++++ DATA SHOWN
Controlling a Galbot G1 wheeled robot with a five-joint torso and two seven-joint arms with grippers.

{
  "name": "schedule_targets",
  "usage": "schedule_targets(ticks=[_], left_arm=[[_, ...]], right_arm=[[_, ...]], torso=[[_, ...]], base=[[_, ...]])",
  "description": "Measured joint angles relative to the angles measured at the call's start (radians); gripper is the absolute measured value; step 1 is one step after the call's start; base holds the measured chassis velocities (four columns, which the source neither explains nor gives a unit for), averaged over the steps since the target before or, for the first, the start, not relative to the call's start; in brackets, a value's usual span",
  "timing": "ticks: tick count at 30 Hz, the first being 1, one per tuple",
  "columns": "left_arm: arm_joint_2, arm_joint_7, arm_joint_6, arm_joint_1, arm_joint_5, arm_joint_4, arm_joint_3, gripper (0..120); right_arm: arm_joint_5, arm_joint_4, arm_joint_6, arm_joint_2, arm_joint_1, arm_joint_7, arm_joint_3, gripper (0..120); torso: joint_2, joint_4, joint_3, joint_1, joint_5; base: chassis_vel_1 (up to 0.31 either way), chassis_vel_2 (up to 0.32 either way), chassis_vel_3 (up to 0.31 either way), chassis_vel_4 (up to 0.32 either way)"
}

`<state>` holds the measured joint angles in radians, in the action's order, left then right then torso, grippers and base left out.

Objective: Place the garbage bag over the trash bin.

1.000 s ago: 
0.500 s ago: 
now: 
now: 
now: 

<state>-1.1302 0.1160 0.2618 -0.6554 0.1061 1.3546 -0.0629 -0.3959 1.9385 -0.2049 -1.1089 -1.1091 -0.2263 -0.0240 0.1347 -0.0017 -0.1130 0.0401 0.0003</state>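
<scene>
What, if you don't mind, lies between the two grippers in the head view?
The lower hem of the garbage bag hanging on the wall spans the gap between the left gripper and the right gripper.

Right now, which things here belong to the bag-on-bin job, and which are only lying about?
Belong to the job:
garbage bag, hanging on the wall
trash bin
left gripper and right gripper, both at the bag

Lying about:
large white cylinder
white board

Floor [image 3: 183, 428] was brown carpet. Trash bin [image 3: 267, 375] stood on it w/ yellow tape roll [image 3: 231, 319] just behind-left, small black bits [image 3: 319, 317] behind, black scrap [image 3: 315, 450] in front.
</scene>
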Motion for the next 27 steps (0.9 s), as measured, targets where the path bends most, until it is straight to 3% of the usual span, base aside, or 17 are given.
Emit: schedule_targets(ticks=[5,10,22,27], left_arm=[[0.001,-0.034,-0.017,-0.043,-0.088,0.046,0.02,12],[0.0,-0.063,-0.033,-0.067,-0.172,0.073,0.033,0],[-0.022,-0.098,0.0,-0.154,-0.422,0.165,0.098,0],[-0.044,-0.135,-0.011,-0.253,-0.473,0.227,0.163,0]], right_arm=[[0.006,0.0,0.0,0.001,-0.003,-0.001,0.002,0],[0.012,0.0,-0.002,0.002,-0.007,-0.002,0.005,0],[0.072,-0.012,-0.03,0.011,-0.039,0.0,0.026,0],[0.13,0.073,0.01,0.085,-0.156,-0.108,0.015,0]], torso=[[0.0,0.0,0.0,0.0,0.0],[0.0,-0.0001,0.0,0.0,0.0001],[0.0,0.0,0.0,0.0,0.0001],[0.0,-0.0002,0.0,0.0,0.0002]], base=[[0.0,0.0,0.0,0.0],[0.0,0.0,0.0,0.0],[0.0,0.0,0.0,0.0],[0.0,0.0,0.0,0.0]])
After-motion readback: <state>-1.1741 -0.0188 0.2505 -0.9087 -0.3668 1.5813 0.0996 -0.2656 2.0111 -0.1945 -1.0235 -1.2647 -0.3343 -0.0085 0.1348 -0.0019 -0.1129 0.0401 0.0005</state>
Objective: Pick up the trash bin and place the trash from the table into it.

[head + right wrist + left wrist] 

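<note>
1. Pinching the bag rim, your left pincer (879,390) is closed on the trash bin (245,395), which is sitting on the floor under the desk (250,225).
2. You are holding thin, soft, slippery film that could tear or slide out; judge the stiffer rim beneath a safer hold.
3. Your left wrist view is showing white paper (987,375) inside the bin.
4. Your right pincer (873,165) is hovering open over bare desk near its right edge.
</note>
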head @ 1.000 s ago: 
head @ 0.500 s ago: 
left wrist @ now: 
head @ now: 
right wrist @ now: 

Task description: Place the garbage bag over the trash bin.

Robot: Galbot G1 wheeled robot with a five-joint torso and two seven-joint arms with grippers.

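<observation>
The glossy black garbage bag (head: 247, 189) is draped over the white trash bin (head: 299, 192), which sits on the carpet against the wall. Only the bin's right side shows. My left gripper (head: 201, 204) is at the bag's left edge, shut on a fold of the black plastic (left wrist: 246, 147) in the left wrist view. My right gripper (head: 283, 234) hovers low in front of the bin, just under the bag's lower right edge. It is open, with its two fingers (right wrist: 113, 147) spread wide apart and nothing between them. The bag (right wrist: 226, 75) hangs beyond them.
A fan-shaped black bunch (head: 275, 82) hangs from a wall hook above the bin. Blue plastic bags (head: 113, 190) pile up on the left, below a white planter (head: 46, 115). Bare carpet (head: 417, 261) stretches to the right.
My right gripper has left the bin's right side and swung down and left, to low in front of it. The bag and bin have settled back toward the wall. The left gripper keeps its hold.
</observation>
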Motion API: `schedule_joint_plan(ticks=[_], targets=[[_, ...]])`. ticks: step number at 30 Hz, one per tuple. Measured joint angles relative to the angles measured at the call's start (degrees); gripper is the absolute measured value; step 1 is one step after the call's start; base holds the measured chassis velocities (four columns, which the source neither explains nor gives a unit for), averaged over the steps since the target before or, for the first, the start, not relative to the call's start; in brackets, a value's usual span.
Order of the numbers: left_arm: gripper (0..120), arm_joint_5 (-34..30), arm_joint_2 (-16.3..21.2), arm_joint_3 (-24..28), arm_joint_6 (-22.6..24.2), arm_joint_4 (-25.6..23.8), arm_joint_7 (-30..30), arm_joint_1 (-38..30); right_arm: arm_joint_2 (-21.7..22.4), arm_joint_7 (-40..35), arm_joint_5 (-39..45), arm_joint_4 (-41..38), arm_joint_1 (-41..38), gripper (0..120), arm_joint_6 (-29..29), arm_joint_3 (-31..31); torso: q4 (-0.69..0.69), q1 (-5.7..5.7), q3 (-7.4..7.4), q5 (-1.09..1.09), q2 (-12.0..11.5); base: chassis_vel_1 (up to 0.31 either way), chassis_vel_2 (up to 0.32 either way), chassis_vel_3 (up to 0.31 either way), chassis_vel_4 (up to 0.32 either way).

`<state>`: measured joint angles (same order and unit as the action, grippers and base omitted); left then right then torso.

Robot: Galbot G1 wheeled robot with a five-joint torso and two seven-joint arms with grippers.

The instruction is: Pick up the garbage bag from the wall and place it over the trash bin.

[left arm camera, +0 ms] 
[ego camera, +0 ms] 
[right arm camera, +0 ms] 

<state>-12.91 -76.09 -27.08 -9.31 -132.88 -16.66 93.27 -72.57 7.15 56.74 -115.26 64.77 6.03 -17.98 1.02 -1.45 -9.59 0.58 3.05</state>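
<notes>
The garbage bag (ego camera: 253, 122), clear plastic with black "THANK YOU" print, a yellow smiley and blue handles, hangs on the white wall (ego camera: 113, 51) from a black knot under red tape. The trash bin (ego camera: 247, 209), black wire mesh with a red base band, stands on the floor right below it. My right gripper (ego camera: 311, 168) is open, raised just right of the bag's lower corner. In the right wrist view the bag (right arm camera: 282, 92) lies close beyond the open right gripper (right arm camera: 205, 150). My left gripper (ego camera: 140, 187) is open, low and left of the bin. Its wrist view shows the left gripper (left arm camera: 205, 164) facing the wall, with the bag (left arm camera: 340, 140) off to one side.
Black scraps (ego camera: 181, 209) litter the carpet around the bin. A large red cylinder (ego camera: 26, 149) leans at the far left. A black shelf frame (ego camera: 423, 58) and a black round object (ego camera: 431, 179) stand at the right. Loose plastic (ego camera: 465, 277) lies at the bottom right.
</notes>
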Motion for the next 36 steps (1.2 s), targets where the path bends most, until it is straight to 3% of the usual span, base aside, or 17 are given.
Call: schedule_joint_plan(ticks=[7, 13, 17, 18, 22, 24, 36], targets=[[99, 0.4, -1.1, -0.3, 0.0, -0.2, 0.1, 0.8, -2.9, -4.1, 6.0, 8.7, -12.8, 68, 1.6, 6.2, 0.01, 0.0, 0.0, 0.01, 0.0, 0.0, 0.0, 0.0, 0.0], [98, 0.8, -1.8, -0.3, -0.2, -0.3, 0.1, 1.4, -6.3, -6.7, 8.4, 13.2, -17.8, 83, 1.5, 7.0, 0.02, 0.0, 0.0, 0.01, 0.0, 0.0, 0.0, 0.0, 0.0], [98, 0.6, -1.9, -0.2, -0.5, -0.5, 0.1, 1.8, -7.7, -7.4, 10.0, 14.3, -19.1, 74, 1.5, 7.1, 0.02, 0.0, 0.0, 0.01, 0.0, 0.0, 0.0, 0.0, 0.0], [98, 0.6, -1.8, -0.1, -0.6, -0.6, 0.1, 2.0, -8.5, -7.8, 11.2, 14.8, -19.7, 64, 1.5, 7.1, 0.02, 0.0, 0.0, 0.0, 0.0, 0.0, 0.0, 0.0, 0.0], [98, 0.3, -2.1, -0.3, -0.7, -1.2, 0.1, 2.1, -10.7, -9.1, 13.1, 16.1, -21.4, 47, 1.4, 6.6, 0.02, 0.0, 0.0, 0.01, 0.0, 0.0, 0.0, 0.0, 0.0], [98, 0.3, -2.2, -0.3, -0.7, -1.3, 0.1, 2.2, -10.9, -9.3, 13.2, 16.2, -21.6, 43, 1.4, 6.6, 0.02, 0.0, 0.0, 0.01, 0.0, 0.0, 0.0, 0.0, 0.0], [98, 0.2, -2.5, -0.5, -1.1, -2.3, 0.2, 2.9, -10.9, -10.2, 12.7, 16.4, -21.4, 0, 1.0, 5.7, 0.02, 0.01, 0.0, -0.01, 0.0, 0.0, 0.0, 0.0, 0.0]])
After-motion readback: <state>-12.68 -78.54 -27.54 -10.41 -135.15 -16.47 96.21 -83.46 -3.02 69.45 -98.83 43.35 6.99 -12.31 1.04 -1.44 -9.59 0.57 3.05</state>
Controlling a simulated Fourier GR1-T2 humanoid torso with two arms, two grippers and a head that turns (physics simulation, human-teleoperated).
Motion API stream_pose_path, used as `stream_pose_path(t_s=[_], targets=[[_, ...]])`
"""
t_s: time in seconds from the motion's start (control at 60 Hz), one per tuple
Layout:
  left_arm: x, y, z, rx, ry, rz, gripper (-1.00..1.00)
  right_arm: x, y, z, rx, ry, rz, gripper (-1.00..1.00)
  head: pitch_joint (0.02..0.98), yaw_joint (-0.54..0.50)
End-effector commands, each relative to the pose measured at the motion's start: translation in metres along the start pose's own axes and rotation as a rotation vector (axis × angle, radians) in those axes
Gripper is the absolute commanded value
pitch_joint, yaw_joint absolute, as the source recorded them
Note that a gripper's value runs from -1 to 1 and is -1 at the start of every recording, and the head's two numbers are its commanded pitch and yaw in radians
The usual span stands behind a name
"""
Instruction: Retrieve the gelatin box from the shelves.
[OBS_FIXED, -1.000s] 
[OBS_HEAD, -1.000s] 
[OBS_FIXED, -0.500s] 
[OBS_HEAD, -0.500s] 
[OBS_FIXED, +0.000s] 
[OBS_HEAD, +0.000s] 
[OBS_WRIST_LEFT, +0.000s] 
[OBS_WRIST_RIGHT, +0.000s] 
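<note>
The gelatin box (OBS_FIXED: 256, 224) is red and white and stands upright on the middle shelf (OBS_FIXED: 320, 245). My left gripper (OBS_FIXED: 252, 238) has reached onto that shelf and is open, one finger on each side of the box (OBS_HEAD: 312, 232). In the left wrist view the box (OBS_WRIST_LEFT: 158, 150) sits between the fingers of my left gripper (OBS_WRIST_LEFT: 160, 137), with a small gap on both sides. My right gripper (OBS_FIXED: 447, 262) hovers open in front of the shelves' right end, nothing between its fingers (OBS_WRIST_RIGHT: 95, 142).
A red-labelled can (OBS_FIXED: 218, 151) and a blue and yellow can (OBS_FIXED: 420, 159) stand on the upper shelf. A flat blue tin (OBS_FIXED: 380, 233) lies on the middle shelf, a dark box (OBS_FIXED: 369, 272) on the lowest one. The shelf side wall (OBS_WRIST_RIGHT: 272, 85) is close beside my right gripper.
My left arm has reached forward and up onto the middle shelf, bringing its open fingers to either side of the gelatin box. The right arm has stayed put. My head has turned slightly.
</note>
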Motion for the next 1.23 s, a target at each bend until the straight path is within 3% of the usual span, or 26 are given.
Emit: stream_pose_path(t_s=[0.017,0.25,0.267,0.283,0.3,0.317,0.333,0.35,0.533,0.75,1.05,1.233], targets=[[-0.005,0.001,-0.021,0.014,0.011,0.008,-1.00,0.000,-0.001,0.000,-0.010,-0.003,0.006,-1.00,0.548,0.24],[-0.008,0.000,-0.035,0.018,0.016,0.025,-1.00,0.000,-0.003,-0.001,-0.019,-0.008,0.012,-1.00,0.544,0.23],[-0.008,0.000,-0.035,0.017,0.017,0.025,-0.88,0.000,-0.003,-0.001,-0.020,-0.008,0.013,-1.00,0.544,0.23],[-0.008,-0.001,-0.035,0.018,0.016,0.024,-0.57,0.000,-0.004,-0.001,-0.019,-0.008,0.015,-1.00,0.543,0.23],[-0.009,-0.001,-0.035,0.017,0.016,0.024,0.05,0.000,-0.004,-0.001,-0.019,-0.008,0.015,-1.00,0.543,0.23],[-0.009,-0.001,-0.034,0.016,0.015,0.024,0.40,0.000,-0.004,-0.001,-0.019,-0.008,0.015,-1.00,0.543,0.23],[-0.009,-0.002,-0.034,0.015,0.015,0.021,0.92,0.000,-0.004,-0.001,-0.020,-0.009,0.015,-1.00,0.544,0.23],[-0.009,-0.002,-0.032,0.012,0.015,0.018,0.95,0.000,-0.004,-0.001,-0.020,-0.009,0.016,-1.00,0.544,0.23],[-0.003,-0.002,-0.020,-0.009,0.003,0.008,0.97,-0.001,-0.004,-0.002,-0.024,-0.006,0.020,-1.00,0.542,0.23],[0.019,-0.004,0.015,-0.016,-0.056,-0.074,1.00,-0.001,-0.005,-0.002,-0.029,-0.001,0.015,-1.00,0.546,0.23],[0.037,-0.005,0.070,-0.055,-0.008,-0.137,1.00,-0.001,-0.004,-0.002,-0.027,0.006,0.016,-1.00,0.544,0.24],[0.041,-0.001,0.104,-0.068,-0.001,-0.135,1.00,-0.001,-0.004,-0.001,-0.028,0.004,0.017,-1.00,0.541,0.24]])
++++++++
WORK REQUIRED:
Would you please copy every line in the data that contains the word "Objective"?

OUTPUT:
Objective: Place the garbage bag over the trash bin.
Objective: Pick up the trash bin and place the trash from the table into it.

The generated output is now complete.